**HOW TO COMPLETE THIS TASK**
Read the lines below. Copy out any that hold the string "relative".

**RECORDS TO PROCESS**
--------

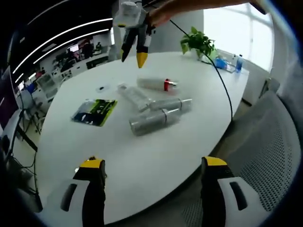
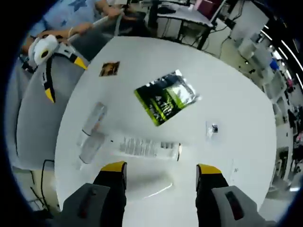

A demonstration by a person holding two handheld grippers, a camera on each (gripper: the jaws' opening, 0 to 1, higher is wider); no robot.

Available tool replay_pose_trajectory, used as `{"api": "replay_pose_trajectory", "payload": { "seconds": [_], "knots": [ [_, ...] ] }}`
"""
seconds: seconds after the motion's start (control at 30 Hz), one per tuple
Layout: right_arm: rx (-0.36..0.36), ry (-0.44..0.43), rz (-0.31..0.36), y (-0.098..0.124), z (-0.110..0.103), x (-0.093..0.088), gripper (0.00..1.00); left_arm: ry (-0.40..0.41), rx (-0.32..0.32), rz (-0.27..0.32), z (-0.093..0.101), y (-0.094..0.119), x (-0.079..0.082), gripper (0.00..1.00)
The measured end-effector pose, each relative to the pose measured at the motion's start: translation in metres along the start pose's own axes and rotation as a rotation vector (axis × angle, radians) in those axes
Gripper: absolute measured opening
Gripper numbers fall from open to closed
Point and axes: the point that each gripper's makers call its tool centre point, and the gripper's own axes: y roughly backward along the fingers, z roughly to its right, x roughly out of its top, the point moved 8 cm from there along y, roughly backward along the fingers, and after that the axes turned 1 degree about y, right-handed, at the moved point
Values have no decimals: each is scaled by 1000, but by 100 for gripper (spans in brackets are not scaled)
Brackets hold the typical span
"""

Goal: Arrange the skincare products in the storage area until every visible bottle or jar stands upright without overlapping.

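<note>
Your left gripper (image 1: 154, 165) had its jaws released and spread wide, gripping nothing, over the near edge of the white table (image 1: 142, 161). Well ahead of those jaws, four clear skincare bottles (image 1: 156, 111) lay on their sides in a loose cluster, touching or crossing one another; the farthest bottle had a red band (image 1: 166, 85). A green sachet (image 1: 94, 111) lay ahead and left of them. Your right gripper (image 2: 161, 166), jaws also released, hung above the printed tube (image 2: 147, 148), just ahead of its tips.
</note>
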Motion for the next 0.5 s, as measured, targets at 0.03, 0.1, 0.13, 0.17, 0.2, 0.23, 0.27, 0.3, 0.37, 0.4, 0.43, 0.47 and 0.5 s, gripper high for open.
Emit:
{"api": "replay_pose_trajectory", "payload": {
  "seconds": [0.03,0.1,0.13,0.17,0.2,0.23,0.27,0.3,0.37,0.4,0.43,0.47,0.5],
  "knots": [
    [14,86,25,-6,-4,4,57,3,-1,-6,-1,0,-1,78],
    [11,210,13,-16,-7,8,57,3,-4,-10,0,0,-1,77],
    [-13,283,-29,-22,-5,8,58,2,-4,-12,0,0,-2,77],
    [-21,309,-39,-24,-5,8,60,3,-4,-14,0,-1,-2,77],
    [-26,377,-67,-29,-5,9,60,4,-6,-17,0,-1,-3,76],
    [-13,443,-90,-36,-6,10,61,4,-9,-21,0,-1,-3,76],
    [-13,482,-110,-39,-6,10,62,4,-9,-24,0,-1,-3,75],
    [-9,548,-141,-44,-8,11,62,3,-9,-24,0,-1,-4,74],
    [6,633,-163,-50,-11,12,62,6,-11,-27,0,-1,-4,74],
    [11,699,-176,-55,-13,13,61,7,-12,-28,0,-1,-4,73],
    [29,731,-196,-58,-16,12,60,7,-12,-29,0,-1,-4,73],
    [39,767,-210,-60,-19,12,59,7,-12,-31,0,-1,-5,73],
    [26,821,-224,-65,-19,13,58,7,-12,-31,0,-1,-5,73]
  ]
}}
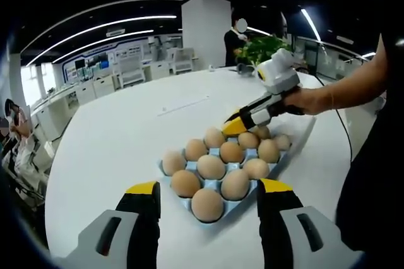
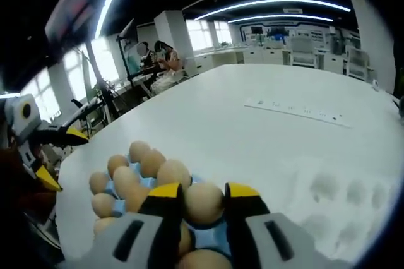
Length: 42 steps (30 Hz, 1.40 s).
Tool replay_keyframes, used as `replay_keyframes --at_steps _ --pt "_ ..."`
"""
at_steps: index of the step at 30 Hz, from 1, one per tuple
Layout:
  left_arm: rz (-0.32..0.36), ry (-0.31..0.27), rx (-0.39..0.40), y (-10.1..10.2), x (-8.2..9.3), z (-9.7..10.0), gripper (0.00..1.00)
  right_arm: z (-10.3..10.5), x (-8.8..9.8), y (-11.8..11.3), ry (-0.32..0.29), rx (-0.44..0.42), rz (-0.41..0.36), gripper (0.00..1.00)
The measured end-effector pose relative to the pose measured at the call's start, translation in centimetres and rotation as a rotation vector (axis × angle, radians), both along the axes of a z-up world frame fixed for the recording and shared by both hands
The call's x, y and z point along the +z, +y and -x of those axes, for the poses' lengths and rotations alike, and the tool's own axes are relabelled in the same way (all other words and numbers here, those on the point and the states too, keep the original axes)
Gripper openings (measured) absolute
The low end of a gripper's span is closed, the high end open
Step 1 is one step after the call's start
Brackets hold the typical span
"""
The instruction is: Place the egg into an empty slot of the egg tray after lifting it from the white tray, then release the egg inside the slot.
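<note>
Holding: the right gripper (image 2: 203, 204) has its yellow-tipped jaws closed on an egg (image 2: 204, 203), low over the blue egg tray (image 2: 211, 239).
Egg's place: between the jaws in the right gripper view, above the tray's near edge; in the left gripper view the same gripper (image 1: 235, 125) reaches in over the tray's (image 1: 180, 201) far corner.
Key relation: the slot to fill appears to lie straight below the held egg, so the coming move looks to be a short descent; the egg's long axis cannot be told from here.
White tray: the white tray (image 2: 334, 203) lies just beside the blue one, its hollows bare.
Left gripper: the left gripper (image 1: 207, 190) hangs with jaws spread wide and nothing between them, on the tray's opposite side.
Nearer hand: the right, already over the slots.
Setting: a white table (image 1: 120, 143) in a bright office.
</note>
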<state>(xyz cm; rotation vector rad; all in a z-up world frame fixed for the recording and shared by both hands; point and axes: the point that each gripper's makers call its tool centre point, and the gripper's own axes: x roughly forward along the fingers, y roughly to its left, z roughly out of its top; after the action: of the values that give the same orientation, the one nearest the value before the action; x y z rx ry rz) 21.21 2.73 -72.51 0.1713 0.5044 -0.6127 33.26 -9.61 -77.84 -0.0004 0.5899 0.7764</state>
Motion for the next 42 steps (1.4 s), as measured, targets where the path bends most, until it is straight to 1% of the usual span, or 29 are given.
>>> replay_keyframes --at_steps 13,15,16,17,18,19,22,23,25,31,37,39,40,42 --pt "-0.004 -0.004 0.007 0.2 0.1 0.0 0.62 0.2 0.1 -0.1 -0.009 -0.01 -0.021 0.26" --pt "-0.006 -0.005 0.009 0.3 0.1 0.1 0.62 0.4 0.4 -0.3 -0.02 -0.011 -0.032 0.26" --pt "-0.006 -0.007 0.009 0.3 0.1 0.1 0.62 0.5 0.7 -0.5 -0.032 -0.017 -0.044 0.26" --pt "-0.004 -0.009 0.008 0.3 0.2 0.1 0.62 0.1 1.4 -0.6 -0.069 -0.035 -0.066 0.26" --pt "-0.003 -0.008 0.009 0.2 0.2 0.1 0.62 0.0 1.8 -0.8 -0.102 -0.035 -0.074 0.26" --pt "-0.002 -0.007 0.009 0.2 0.1 0.1 0.62 0.2 1.8 -1.1 -0.115 -0.032 -0.06 0.25" --pt "-0.002 -0.007 0.004 0.0 0.1 0.1 0.62 0.3 2.2 -1.7 -0.121 -0.041 -0.081 0.25" --pt "0.0 -0.005 0.003 0.0 0.1 0.1 0.62 0.1 2.5 -2.2 -0.125 -0.059 -0.089 0.25" --pt "-0.002 -0.006 0.003 -0.1 0.1 0.1 0.62 -0.3 2.9 -3.2 -0.165 -0.088 -0.082 0.25" --pt "0.0 -0.004 -0.005 -0.4 0.1 0.0 0.62 -0.7 2.4 -6.2 -0.154 -0.143 -0.058 0.25" --pt "-0.001 -0.001 -0.005 -0.4 0.0 0.0 0.62 -1.0 2.2 -9.4 -0.176 -0.201 -0.026 0.24" --pt "0.0 -0.001 -0.004 -0.4 0.0 0.0 0.62 -1.3 2.1 -10.8 -0.185 -0.234 -0.01 0.24" --pt "-0.001 0.0 -0.003 -0.4 0.0 0.0 0.62 -1.5 2.1 -11.8 -0.2 -0.254 0.009 0.24" --pt "-0.001 0.0 -0.003 -0.4 0.0 0.0 0.62 -1.6 2.0 -12.9 -0.199 -0.27 0.016 0.24"
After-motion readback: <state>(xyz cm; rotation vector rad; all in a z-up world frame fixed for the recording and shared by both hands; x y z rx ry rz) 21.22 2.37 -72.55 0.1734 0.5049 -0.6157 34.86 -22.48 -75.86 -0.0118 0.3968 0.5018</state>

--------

**SOLUTION TO THIS PROBLEM**
The measured end-effector pose, each relative to the pose measured at the motion's start: translation in metres along the start pose's own axes and rotation as a rotation vector (axis × angle, radians) in those axes
The measured end-effector pose relative to the pose measured at the call's start, translation in centimetres and rotation as a rotation vector (axis × angle, radians), both along the axes of a z-up world frame fixed for the recording and shared by both hands

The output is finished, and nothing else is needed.